▶ [Required action]
Lines from the beginning of the data below through the one containing "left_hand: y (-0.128" are to be printed exactly as they appear.

Segment Start: Data for this task

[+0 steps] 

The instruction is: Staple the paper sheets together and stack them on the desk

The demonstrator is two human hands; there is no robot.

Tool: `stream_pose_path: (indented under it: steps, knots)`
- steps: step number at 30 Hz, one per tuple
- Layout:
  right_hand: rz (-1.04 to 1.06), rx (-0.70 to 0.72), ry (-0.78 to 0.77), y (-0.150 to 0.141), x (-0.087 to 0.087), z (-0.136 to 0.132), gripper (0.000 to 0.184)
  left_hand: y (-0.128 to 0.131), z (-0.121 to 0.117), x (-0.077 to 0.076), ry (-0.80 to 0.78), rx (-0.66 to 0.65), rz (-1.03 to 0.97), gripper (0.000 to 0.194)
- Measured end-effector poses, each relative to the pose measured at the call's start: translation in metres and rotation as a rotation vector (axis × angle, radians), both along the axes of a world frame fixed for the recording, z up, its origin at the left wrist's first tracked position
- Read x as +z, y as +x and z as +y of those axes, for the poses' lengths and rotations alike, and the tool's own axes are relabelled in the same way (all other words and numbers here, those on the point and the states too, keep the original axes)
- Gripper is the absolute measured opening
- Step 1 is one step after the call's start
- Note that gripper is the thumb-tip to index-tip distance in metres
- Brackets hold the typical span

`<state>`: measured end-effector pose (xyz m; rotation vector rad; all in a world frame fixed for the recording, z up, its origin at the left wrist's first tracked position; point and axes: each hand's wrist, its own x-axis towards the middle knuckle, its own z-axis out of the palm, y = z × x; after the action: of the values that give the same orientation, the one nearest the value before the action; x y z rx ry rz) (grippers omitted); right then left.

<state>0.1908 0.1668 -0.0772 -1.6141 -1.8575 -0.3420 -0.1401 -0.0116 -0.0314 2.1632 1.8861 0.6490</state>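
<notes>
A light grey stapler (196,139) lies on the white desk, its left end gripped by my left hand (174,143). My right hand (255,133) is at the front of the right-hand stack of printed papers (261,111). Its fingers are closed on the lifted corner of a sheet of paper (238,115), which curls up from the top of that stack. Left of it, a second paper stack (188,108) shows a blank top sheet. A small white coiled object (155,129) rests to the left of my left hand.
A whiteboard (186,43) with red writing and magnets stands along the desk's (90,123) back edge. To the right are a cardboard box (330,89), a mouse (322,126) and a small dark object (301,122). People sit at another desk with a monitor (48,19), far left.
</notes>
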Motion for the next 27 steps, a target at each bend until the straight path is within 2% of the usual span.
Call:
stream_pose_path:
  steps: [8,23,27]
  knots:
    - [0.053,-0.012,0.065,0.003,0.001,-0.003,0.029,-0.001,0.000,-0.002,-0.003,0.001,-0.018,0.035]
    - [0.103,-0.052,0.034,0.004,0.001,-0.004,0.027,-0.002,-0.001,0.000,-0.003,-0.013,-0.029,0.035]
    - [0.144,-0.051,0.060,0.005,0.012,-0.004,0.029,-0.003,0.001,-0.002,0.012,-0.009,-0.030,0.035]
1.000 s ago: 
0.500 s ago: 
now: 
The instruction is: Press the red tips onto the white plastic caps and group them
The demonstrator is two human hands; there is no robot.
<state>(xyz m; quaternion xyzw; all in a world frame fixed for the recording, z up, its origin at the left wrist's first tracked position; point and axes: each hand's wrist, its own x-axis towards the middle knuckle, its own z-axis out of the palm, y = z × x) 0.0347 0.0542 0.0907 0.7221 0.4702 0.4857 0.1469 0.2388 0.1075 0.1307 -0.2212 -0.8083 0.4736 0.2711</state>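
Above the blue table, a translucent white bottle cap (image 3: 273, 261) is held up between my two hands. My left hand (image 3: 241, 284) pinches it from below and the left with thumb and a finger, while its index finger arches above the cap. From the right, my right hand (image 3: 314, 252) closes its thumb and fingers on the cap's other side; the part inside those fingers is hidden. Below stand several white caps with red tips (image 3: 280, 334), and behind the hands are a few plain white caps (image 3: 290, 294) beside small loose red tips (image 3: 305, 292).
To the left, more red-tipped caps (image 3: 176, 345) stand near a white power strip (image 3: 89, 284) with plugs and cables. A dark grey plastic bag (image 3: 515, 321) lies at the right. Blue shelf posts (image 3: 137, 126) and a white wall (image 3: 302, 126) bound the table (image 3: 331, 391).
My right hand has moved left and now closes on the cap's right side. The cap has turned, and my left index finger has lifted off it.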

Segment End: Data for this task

▶ [Solution to the exercise]
[+0 steps] 

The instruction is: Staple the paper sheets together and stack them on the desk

The demonstrator is two human hands; there is no robot.

Tool: `stream_pose_path: (indented under it: steps, knots)`
- steps: step number at 30 Hz, one per tuple
- Layout:
  right_hand: rz (-1.04 to 1.06), rx (-0.70 to 0.72), ry (-0.78 to 0.77), y (-0.150 to 0.141), x (-0.087 to 0.087), z (-0.136 to 0.132), gripper (0.000 to 0.184)
  left_hand: y (-0.128 to 0.131), z (-0.121 to 0.117), x (-0.077 to 0.076), ry (-0.80 to 0.78), rx (-0.66 to 0.65), rz (-1.03 to 0.97), gripper (0.000 to 0.194)

This exercise requires no additional output.